Химе хмыкнула, показывая, что он прощен. Джун затянулся еще раз.
– Значит, это все?
– Да. – Это прозвучало как-то обреченно, но тут же Химе улыбнулась. По крайней мере, улыбнулись ее глаза – теплые, живые и все еще достаточно человеческие, несмотря на оранжевую радужку и вытянувшиеся зрачки. – Ты сейчас на работу?
Джун кивнул, не в силах выдавить ни звука – горечь сигареты смешивалась с его собственной, не оставляя и шанса.

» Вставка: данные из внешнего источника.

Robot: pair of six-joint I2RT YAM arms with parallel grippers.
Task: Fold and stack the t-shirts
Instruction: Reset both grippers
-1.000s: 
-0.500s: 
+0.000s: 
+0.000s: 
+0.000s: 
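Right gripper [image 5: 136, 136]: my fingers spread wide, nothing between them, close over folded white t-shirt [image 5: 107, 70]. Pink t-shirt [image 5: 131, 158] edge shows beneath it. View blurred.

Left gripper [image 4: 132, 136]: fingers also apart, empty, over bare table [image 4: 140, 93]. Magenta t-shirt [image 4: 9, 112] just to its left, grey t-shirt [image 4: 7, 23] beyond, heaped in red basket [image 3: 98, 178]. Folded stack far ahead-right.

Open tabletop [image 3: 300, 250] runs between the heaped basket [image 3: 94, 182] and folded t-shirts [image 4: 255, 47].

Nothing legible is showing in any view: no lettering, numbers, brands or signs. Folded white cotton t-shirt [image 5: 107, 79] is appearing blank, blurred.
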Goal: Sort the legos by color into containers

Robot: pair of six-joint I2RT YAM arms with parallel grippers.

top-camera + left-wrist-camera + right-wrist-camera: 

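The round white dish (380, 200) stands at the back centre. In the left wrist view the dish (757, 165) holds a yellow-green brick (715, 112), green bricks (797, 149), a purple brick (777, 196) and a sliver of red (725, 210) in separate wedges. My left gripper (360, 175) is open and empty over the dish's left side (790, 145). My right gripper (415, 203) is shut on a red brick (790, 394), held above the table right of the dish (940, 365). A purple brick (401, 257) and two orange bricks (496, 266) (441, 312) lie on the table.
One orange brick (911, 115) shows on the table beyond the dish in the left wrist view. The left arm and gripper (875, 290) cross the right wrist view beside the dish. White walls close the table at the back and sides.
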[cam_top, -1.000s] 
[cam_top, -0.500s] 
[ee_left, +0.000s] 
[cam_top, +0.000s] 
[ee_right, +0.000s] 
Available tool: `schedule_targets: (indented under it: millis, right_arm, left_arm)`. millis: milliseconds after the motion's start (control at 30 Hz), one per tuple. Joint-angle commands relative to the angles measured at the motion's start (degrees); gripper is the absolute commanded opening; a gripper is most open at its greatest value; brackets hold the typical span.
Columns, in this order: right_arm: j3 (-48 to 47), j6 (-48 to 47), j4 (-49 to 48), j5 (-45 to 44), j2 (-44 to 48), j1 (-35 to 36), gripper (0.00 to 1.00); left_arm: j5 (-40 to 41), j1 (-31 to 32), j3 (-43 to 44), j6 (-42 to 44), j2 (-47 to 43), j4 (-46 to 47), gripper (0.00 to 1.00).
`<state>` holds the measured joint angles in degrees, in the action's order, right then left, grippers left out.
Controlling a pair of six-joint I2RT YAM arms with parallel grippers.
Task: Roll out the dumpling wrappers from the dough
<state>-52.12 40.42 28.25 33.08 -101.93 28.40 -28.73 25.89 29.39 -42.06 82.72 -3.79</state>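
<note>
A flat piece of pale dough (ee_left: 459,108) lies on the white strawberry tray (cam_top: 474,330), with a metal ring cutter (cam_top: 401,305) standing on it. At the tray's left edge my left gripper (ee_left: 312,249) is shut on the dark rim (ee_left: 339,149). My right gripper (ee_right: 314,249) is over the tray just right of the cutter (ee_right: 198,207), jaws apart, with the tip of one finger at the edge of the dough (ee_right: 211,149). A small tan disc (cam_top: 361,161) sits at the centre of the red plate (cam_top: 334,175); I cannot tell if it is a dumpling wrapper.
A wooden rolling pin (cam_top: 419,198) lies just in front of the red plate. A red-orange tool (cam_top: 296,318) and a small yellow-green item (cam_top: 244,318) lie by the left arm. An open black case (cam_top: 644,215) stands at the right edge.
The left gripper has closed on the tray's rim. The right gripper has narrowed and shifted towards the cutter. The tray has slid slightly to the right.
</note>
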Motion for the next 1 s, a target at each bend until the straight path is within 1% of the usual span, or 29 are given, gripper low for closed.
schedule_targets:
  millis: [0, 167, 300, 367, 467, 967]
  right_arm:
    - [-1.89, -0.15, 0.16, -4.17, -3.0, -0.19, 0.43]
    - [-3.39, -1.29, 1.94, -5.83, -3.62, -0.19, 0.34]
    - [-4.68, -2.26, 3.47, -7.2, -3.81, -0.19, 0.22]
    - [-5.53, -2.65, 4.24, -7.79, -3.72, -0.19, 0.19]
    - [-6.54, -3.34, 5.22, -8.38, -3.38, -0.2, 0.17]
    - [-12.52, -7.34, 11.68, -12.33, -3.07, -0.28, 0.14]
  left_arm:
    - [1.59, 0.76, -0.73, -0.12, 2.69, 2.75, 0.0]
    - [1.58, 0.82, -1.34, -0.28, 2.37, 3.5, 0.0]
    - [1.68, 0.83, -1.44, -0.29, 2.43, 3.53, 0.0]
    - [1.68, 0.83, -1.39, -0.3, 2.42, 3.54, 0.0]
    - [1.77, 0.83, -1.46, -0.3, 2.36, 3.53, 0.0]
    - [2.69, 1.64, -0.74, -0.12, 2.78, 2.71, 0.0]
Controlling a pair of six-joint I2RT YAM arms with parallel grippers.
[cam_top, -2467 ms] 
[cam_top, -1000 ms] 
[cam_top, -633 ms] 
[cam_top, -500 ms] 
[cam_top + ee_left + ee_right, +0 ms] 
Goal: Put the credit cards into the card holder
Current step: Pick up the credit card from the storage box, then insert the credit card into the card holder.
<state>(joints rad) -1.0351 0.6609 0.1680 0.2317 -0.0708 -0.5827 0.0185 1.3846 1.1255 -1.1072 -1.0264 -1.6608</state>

– Я тебя провожу, – поняла все без слов Химе.
Они двинулись дальше, и Джун всю дорогу пытался понять, рад он или нет, что эта встреча будет последней.
* * *
Джонар одобрительно хмыкнул, когда Джун пришел на смену вовремя, и скрылся на кухне. Из-за двери послышались крики: похоже, Джонар опять что-то не поделил со своим заклятым врагом шеф-поваром. Направлявшаяся следом – наверняка для улаживания конфликта – Гефеста приветливо улыбнулась Джуну, а затем чуткие ноздри владелицы «Пиццериссимо» уловили табачный запах.
– Ты курил! – всплеснула она руками.
Джун, в это время вешавший жилет на гостевой крючок, потупился. Курение не запрещалось правилами, но реакции Гефесты он всегда принимал близко к сердцу. Она относилась к Джуну не как к разгильдяю, державшемуся в «Пиццериссимо» исключительно по ее милости, а как к нерадивому, но все равно любимому племяннику. Это здорово смущало и сразу отметало целый ряд остроумных ответов.
– Наверное, просто проходил рядом с курящим человеком… – неловко пробормотал Джун, пытаясь украдкой принюхаться к себе и оценить степень трагедии.
– У меня муж, пока бросал курить, сотни раз на этой глупой лжи попадался. – Гефеста поправила толстую седую косу и разом сменила гнев на милость. – Ах, юность, беззаботное время, когда эмоции берут верх над здравым смыслом, а соблазны оказываются важнее здоровья… – мечтательно протянула она.